Rutgers University, Newark campus — © Brian Rose

Friday I was on assignment in Newark photographing a couple of renovated classrooms at Rutgers University. The campus, adjacent to downtown is a hodgepodge of different architectural styles built at different times, but the central campus was constructed in the late 60s/early 70s in what is commonly referred to as brutalism. I’ve written about brutalism before with regards to a Robert Geddes building at the Institute for Advanced Study in Princeton, a sublime example of a much maligned architectural movement.

It can be a hard to love architecture in that it typically utilizes raw concrete poured into wooden forms–beton brut is the original French term–and many people find it cold, even forbidding. But some of the great architects of the 20th century worked in this idiom including Corbusier and Louis Kahn.

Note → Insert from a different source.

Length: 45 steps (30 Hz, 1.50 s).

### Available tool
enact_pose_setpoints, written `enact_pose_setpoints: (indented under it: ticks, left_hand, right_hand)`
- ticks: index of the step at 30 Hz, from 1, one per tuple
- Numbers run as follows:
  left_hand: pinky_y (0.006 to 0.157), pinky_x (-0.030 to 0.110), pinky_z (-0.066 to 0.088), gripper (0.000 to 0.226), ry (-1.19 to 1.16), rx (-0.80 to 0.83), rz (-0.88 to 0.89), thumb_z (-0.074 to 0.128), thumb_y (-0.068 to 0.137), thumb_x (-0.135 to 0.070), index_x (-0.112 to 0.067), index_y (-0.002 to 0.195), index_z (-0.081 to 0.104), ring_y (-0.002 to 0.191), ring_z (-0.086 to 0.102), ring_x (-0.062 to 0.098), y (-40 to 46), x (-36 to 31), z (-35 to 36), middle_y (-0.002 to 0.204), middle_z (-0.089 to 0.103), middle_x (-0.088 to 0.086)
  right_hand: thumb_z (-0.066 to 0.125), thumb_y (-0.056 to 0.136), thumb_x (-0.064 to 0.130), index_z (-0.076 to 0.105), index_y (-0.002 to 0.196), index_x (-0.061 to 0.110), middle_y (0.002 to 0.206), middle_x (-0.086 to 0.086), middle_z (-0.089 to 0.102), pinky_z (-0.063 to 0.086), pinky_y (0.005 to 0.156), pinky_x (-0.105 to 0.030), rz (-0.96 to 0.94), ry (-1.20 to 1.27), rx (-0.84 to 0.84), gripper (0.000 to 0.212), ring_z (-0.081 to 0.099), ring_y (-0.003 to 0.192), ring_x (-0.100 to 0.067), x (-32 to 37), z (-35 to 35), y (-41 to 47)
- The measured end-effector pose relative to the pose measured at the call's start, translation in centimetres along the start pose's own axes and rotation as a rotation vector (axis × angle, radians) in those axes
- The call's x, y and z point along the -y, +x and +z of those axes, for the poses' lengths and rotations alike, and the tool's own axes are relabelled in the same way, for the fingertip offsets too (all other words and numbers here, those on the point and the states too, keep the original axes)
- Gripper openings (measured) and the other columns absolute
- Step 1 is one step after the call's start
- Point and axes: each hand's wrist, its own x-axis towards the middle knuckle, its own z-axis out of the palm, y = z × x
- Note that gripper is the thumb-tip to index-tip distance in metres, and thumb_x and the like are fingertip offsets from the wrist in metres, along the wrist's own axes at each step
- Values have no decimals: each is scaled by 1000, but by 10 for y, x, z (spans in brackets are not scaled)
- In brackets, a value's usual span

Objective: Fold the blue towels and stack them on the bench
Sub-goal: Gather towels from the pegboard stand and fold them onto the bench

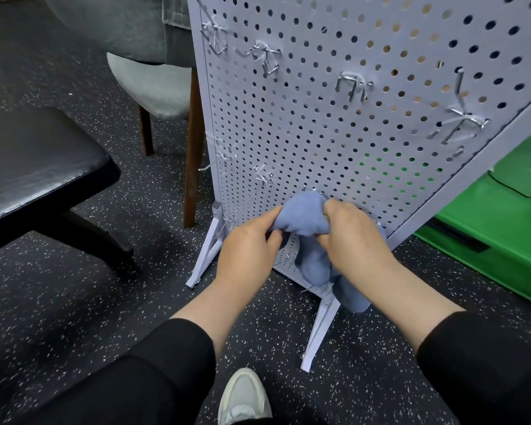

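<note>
A blue towel [304, 216] hangs bunched in front of the lower part of a white pegboard stand [319, 102]. Its top sits against a hook near the board, and its loose end droops toward the floor. My left hand [252, 243] pinches the towel's left side with thumb and fingers. My right hand [353, 234] grips the bunched top right part. The black bench [34, 161] stands to the left, its top bare where visible.
Metal hooks [353, 84] stick out of the pegboard. A grey upholstered chair [154, 81] with brown legs stands behind the board's left edge. A green box [497, 228] lies at the right. My shoe [242, 397] is on the speckled floor.
</note>
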Motion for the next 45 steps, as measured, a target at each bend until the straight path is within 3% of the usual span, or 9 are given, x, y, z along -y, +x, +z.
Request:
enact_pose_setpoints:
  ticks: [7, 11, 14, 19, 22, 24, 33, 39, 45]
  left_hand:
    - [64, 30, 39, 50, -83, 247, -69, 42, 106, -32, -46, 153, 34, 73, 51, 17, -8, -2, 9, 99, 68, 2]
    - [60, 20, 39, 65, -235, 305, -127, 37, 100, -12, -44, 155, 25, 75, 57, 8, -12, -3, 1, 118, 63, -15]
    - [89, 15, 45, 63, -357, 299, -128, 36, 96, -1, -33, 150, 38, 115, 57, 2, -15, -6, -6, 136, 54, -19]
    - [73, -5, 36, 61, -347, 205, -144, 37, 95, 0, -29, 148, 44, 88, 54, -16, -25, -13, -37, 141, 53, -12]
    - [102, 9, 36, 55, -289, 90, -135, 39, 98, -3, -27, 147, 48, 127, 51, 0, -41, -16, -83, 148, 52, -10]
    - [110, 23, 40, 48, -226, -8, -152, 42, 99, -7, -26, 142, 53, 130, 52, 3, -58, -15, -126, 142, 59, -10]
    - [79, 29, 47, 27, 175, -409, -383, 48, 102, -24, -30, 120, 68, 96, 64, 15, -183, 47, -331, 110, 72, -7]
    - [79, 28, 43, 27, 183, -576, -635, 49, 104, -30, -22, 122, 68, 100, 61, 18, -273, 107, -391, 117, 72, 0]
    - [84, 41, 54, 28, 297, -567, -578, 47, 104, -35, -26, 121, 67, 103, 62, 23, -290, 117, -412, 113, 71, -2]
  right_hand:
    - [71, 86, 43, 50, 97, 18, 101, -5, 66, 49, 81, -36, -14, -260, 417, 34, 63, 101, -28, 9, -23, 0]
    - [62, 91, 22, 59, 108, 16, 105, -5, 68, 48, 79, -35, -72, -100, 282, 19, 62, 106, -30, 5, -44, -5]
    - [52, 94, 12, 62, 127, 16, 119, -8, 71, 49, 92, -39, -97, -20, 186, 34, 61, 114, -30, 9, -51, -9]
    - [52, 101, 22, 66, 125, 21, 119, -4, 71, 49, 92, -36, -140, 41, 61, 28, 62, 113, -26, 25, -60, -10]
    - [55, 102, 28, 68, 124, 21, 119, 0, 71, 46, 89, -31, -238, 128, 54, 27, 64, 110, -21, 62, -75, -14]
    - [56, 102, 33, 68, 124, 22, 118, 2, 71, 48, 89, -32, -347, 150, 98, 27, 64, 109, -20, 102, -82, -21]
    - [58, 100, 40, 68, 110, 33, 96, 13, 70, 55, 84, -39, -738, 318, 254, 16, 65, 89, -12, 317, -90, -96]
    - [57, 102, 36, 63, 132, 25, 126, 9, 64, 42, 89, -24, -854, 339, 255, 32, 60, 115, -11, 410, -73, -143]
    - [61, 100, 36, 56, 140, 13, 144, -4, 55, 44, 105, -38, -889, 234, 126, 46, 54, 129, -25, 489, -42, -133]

The Rutgers campus in Newark isn’t likely to be compared to Kahn’s Salk Institute, but it is, nevertheless, a fine example of brutalism used to create a sensitively scaled urban environment. Alas, I cannot find a single reference to the architecture of the campus on the internet other than in passing references to urban renewal and the racial tensions present in Newark at the time.

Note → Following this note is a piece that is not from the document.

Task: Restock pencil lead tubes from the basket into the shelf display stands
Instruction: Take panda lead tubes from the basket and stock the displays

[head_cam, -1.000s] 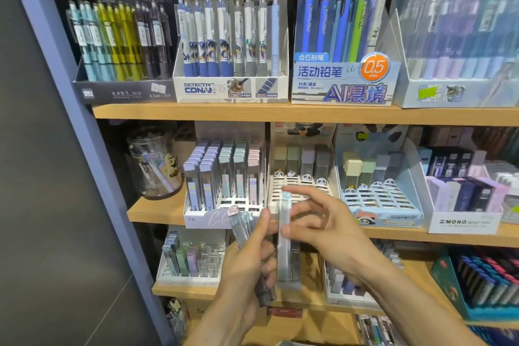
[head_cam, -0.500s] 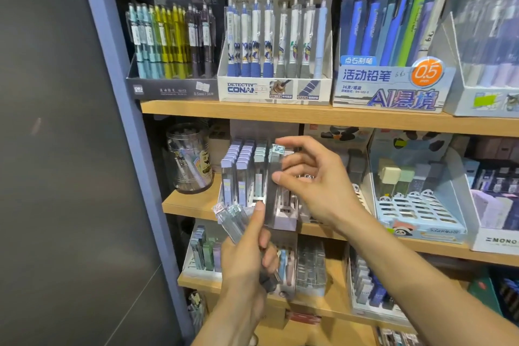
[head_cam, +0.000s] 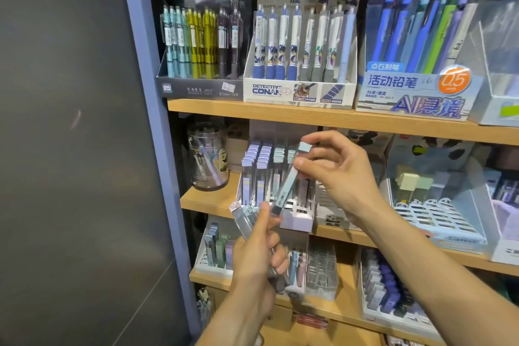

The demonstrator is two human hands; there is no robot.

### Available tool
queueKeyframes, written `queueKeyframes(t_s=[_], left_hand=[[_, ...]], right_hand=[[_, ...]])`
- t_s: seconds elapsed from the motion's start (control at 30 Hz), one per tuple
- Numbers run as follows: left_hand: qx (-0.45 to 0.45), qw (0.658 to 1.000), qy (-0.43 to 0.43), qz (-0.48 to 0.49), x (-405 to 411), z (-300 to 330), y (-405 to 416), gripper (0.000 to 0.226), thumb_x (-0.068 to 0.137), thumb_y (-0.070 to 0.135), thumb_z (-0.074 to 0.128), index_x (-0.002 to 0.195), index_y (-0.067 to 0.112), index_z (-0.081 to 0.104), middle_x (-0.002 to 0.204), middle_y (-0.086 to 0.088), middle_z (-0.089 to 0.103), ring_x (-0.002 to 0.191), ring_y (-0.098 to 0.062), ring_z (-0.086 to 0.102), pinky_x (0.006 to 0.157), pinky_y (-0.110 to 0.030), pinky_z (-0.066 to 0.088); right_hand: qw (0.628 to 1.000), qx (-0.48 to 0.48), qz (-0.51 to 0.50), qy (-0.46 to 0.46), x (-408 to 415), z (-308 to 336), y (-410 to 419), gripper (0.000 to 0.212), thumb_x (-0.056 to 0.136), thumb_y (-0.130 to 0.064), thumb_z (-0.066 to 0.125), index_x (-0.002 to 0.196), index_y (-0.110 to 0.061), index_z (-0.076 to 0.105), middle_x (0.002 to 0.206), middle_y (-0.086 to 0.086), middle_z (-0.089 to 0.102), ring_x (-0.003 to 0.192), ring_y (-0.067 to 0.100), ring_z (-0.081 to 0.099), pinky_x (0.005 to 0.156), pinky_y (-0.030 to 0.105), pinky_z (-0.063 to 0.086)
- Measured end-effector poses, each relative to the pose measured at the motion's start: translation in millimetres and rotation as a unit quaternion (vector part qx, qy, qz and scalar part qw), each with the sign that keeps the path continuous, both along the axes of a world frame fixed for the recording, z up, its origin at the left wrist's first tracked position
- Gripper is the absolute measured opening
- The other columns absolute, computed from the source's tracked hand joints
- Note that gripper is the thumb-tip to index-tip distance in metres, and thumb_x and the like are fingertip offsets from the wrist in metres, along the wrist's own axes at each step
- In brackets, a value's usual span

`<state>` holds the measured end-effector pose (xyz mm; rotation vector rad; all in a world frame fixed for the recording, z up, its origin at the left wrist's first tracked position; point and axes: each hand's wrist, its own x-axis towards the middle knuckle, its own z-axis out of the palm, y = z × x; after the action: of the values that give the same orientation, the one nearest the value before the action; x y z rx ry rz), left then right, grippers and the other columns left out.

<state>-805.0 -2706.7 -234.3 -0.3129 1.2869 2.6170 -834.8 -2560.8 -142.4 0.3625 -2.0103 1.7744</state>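
Note:
My right hand [head_cam: 341, 174] pinches one pale blue lead tube [head_cam: 289, 180] near its cap, tilted, its lower end in front of the white display stand [head_cam: 297, 220] on the middle shelf. That stand holds rows of upright lead tubes [head_cam: 259, 174] with lilac and teal caps on its left side. My left hand [head_cam: 258, 255] grips a bundle of several clear lead tubes [head_cam: 244, 218], just below and left of the stand. The basket is out of view.
A clear jar [head_cam: 209, 157] stands left of the stand. A panda-print stand [head_cam: 438, 213] sits to the right. Boxes of mechanical pencils [head_cam: 299, 50] fill the top shelf. More lead stands [head_cam: 217, 250] sit on the lower shelf. A blue post [head_cam: 151, 121] bounds the left side.
My right hand has lifted the single tube from chest height up to the white stand and tilted it. The view has shifted left and closer to the shelf.

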Motion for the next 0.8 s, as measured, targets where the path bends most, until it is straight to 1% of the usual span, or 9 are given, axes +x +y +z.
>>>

I will ask around and hopefully report back with the  name of the architect or firm that did the project. If anyone knows, by all means speak up. The photo above shows only one of the buildings (Boyden Hall), taken as I was leaving the job, which fronts on University Avenue.

Update:

I’ve been able to find out at least partial information about the Rutgers Newark campus. I read online that Grad and Grad (later the Grad Partnership) had proposed high rises for the urban renewal area that became the campus. That plan was apparently scuttled, but Grad continued to play a role in the project designing various buildings including the Robeson Campus Center.

According to David Nelson, an architect who emailed me earlier today, “Boyden and Conklin Halls, and the Dana Library, were designed by Kelly & Gruzen (now Gruzen Samton), with offices in New York and Maplewood, NJ. The drawings are dated 1964.” Gruzen has been a leading architectural firm in NYC for many years.

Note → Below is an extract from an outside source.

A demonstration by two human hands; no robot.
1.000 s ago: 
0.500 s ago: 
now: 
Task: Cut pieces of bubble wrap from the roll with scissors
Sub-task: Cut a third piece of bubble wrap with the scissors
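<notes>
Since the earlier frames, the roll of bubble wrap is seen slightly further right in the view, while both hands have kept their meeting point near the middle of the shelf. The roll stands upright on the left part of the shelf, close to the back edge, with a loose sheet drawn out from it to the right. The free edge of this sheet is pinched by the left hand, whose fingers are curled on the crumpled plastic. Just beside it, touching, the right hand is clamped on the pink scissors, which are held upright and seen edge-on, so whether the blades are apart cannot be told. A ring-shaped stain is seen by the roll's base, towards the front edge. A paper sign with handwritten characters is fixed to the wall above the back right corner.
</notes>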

Up above I praised a building by Robert Geddes on the campus of the Institute for Advanced Study in Princeton, and sure enough, Hill Hall, one of the most interesting of the Rutgers structures is by Geddes Brecher Qualls Cunningham–the same Geddes. I still don’t know who was responsible for the master plan, but I am pleased to discover that the individual buildings were designed by some of the leading architects of the 1960s. It is a time period in architectural history that is often undervalued, and accordingly, the Rutgers Newark campus deserves more appreciation. If I get back there again, I’ll take some more photographs.